Fortunately, most companies have responded to these threats by securing their networks with WPA or WPA2, which encrypt data transmitted over the network and limit access only to authorized users (WPA2 is stronger, recommended for business and the term I’ll use from here out).
Unfortunately, many companies use the Personal mode of WPA2, or WPA2-Personal, which relies on a shared passphrase for access and is not the best solution for corporate environments. Below, I shine some light on the pitfalls of this setup and suggest a better alternative.
Note: I assume it goes without saying that you should no longer rely on WEP.
The Dangers of Shared Wi-Fi Passphrases
The biggest issue with the Personal mode of WPA2 is that it relies on a shared passphrase. That is, to access the Wi-Fi network, you just need to enter a code and you’re in. Every person and every device uses the same code. This scenario might be sufficient for a home network, but for corporate use it’s not hard to imagine how this can lead to issues. Consider:
- How easy it will be for employees to share the passcode with non-employees.
- It’s highly likely someone in your company is going to end up writing the passcode down, which could then fall into the wrong hands.
- Passcodes are subject to brute-force cracking.
- What happens when someone leaves the company?
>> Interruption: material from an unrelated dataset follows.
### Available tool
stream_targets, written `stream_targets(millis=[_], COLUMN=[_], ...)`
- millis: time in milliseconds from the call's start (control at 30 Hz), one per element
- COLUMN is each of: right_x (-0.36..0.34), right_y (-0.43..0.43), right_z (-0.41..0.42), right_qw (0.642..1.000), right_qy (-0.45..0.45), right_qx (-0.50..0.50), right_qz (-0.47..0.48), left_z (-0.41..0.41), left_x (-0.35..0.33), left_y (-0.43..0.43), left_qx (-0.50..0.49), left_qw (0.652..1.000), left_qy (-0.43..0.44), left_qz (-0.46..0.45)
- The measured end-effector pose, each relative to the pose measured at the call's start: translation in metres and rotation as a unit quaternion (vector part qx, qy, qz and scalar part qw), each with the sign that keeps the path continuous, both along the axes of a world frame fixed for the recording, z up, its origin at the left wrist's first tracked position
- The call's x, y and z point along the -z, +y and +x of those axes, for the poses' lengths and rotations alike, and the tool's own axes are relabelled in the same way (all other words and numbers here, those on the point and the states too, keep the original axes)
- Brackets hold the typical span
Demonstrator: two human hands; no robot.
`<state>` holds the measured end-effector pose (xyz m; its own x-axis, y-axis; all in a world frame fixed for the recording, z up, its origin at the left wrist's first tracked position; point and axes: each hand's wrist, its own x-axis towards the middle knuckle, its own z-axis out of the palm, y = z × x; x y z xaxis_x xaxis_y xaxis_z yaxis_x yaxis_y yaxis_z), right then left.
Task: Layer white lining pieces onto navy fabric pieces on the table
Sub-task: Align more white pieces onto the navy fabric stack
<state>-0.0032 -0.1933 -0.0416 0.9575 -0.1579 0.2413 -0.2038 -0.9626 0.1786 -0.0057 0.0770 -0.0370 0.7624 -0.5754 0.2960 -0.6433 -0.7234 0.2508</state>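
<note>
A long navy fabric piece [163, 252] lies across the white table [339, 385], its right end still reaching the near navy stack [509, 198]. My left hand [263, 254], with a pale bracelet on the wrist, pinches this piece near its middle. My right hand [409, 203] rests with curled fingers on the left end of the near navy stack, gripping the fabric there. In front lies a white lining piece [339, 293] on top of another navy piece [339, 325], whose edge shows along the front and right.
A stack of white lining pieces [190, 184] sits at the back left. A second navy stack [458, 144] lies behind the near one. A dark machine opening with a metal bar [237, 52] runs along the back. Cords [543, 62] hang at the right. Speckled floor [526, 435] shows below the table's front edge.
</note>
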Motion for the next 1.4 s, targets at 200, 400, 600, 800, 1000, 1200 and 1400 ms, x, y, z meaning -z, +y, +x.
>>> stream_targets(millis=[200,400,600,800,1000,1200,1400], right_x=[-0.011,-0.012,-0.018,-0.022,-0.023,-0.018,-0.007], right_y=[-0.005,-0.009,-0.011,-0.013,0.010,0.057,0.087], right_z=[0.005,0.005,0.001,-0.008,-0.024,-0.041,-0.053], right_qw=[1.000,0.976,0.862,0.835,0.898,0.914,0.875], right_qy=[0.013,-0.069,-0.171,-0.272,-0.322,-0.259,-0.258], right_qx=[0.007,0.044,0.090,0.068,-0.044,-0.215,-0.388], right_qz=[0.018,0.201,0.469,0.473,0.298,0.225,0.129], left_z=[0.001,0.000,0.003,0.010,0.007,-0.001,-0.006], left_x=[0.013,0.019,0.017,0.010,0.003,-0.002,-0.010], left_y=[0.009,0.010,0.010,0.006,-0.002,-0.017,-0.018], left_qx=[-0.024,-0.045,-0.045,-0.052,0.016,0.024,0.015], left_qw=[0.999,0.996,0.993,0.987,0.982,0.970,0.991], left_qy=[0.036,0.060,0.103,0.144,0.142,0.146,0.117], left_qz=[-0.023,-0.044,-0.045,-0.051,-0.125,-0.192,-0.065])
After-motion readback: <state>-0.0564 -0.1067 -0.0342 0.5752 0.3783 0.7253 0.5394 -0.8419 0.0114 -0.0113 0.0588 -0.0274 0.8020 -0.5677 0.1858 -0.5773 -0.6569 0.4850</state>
You’ll need to change the passcode to ensure they can no longer access the network and any shared resources.
- What happens if someone loses a device? Same as above; you’ll need to update the passcode so anyone who finds the device won’t be able to access your corporate network.
- In light of the previous two bullets, how often and literally how will you roll out updated passcodes? Will you need to go around to each machine and enter the new passcode? If not, how will you share the new passcode with employees?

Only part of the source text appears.